- **Required work**
Reproduce the entries shown below only from the line with "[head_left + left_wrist" down to the line with "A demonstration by", keeping both end lines and copying each one exactly.

━━━━━━━━━━

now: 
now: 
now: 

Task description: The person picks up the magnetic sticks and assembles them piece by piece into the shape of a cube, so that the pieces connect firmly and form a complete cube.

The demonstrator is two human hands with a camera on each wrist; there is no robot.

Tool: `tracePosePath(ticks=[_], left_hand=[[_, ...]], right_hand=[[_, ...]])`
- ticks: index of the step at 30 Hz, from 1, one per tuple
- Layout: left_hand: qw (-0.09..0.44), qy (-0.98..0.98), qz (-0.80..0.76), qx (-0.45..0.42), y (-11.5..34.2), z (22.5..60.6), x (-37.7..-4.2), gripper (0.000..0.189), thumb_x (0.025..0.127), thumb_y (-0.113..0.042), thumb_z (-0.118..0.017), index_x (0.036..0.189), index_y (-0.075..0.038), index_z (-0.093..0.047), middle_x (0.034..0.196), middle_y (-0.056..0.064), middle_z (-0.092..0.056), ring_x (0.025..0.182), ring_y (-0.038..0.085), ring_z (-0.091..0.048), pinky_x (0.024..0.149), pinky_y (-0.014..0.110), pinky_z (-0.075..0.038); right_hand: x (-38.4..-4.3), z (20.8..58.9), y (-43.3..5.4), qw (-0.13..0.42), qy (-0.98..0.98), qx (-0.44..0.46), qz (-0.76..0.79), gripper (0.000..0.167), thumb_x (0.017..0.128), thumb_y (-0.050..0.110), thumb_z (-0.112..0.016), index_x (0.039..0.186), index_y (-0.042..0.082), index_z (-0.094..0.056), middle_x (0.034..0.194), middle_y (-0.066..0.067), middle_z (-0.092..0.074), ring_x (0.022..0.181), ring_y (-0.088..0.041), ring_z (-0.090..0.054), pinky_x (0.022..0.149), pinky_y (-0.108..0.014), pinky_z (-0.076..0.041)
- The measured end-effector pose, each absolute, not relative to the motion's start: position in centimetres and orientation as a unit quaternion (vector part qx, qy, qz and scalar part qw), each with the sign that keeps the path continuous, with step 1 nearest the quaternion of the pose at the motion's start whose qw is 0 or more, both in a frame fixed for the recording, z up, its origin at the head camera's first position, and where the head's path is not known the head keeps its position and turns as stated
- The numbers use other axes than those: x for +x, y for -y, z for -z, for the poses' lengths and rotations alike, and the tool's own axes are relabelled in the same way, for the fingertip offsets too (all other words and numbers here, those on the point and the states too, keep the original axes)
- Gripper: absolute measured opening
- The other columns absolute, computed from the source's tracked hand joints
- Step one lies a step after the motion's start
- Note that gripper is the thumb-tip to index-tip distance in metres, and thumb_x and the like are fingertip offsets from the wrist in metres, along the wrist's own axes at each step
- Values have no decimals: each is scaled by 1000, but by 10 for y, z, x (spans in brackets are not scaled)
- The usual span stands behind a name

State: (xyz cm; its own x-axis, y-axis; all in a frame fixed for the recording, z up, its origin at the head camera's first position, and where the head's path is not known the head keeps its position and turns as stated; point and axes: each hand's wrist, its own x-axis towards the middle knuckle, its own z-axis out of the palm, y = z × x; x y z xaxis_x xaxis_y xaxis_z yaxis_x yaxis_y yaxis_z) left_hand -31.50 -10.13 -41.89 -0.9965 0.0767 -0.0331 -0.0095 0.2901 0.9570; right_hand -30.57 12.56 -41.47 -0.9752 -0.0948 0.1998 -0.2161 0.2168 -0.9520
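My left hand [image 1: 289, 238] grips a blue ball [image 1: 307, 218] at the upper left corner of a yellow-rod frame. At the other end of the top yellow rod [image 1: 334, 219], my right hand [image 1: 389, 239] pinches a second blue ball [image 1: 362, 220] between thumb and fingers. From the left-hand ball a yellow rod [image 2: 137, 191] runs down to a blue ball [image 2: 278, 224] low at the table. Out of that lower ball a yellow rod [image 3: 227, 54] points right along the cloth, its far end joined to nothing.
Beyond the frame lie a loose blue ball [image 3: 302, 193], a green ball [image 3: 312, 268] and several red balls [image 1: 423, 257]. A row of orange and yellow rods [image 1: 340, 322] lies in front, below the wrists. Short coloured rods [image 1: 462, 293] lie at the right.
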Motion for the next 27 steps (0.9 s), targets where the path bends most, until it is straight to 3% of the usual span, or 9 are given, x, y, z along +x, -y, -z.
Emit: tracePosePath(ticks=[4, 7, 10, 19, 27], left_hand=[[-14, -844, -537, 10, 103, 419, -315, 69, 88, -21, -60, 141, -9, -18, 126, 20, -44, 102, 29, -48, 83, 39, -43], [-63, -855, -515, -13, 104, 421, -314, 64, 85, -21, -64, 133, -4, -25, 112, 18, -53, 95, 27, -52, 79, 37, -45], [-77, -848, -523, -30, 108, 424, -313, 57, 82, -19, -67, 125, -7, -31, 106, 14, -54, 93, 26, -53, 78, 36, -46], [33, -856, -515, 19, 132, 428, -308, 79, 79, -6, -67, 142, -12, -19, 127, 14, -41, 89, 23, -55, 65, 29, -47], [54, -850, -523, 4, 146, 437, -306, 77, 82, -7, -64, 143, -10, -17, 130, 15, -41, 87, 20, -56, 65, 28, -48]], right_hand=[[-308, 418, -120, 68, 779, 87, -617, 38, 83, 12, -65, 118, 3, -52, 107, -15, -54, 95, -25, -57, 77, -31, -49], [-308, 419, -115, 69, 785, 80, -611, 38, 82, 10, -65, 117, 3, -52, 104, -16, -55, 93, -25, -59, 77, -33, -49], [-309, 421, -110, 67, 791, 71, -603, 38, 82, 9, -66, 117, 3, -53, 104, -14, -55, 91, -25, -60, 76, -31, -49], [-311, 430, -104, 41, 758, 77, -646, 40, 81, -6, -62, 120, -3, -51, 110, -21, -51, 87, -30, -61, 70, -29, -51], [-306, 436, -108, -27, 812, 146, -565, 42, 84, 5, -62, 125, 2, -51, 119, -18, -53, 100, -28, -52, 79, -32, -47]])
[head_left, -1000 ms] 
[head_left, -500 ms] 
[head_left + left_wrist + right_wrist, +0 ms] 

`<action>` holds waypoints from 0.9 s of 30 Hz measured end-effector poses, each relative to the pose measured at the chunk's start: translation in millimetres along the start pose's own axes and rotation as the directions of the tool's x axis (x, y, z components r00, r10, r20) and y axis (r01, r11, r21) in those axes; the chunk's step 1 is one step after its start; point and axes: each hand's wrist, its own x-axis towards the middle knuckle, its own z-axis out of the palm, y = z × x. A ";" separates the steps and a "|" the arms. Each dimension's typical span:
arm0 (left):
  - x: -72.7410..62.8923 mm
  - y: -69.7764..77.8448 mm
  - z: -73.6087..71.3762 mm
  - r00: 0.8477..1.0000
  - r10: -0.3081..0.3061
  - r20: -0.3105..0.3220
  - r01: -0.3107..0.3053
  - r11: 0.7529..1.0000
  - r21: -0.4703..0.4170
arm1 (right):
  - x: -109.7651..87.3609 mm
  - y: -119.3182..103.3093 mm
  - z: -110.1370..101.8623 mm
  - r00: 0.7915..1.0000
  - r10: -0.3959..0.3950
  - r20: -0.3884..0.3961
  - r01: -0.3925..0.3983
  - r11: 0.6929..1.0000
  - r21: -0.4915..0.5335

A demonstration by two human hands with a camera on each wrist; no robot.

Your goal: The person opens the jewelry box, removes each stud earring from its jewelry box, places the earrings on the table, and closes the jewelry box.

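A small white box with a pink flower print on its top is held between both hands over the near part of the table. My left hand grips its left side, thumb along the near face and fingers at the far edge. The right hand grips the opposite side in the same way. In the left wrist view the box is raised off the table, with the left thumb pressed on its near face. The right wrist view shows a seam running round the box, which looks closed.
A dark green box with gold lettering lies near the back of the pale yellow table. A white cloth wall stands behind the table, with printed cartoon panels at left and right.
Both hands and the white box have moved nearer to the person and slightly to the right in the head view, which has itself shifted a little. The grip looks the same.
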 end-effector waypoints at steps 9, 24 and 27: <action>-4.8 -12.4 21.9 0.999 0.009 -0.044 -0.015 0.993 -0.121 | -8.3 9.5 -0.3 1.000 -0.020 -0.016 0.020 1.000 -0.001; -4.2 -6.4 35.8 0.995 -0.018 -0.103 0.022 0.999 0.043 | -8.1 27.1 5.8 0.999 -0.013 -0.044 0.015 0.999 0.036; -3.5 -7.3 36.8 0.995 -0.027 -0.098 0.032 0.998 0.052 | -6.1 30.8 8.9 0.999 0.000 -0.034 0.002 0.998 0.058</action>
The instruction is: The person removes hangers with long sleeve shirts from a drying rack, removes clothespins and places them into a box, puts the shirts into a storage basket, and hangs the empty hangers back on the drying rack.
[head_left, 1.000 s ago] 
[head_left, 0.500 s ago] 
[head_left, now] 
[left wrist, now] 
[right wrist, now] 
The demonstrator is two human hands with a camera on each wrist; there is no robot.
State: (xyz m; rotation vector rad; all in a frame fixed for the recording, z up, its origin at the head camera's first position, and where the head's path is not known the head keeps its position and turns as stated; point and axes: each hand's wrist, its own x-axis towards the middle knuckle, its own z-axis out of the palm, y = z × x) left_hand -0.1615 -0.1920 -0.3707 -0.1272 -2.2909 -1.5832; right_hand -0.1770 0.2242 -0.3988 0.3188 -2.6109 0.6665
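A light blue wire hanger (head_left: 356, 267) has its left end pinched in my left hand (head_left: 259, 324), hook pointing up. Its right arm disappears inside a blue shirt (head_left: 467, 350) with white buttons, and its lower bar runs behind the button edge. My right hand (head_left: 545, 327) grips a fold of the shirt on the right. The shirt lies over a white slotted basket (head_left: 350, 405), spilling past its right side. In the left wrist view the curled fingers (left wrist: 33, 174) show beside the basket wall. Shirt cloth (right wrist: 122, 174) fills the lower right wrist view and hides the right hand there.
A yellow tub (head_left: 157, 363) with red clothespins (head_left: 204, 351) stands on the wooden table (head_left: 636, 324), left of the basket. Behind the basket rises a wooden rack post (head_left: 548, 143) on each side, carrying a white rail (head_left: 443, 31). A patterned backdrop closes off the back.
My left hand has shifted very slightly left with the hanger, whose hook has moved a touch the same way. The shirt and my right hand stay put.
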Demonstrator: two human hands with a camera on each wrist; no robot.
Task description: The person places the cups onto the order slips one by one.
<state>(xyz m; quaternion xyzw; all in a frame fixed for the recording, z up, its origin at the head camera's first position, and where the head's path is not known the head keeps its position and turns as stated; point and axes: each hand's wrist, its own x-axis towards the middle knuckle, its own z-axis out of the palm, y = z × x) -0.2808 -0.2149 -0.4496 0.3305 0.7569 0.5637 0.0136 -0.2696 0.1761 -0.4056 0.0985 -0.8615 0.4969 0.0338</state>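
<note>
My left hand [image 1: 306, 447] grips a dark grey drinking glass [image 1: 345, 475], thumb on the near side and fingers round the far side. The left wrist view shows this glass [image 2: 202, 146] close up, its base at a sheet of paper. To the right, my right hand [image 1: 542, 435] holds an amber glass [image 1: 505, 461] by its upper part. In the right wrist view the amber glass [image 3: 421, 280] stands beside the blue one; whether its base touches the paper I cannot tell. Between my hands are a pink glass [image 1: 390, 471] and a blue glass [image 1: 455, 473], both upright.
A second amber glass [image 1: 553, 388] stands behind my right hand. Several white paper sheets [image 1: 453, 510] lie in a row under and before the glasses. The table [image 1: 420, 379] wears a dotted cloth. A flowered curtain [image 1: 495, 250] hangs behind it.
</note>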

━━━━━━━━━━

- **Problem solution**
[head_left + left_wrist + right_wrist, +0 ms] 

`<action>` holds waypoints from 0.9 s of 30 Hz measured end-effector poses, each relative to the pose measured at the chunk's start: translation in millimetres along the start pose's own axes and rotation as the directions of the tool's x axis (x, y, z components r00, r10, r20) and y axis (r01, r11, r21) in those axes; the chunk's step 1 is one step after its start; point and axes: each hand's wrist, its own x-axis towards the middle knuckle, its own z-axis out of the palm, y = z × x. A ";" separates the steps and a "|" the arms. Each dimension's typical span:
arm0 (left):
  - x: -72.7410..62.8923 mm
  - y: -69.7764..77.8448 mm
  - z: -73.6087..71.3762 mm
  - r00: 0.8477..1.0000
  - r10: -0.3081..0.3061
  - r20: -0.3105..0.3220
  - r01: -0.3107..0.3053
  - r11: 0.7529..1.0000
  - r21: -0.4703..0.4170
arm1 (right):
  - x: -109.7651..87.3609 mm
  - y: -119.3182..103.3093 mm
  - z: -110.1370..101.8623 mm
  - r00: 0.7915..1.0000
  - r10: -0.3959..0.3950
  - r20: -0.3884..0.3961
  - r01: -0.3925..0.3983
  - r11: 0.6929..1.0000
  - r21: -0.4915..0.5335

A demonstration by two human hands with a camera on each wrist; no robot.

Nothing further is needed for this exercise.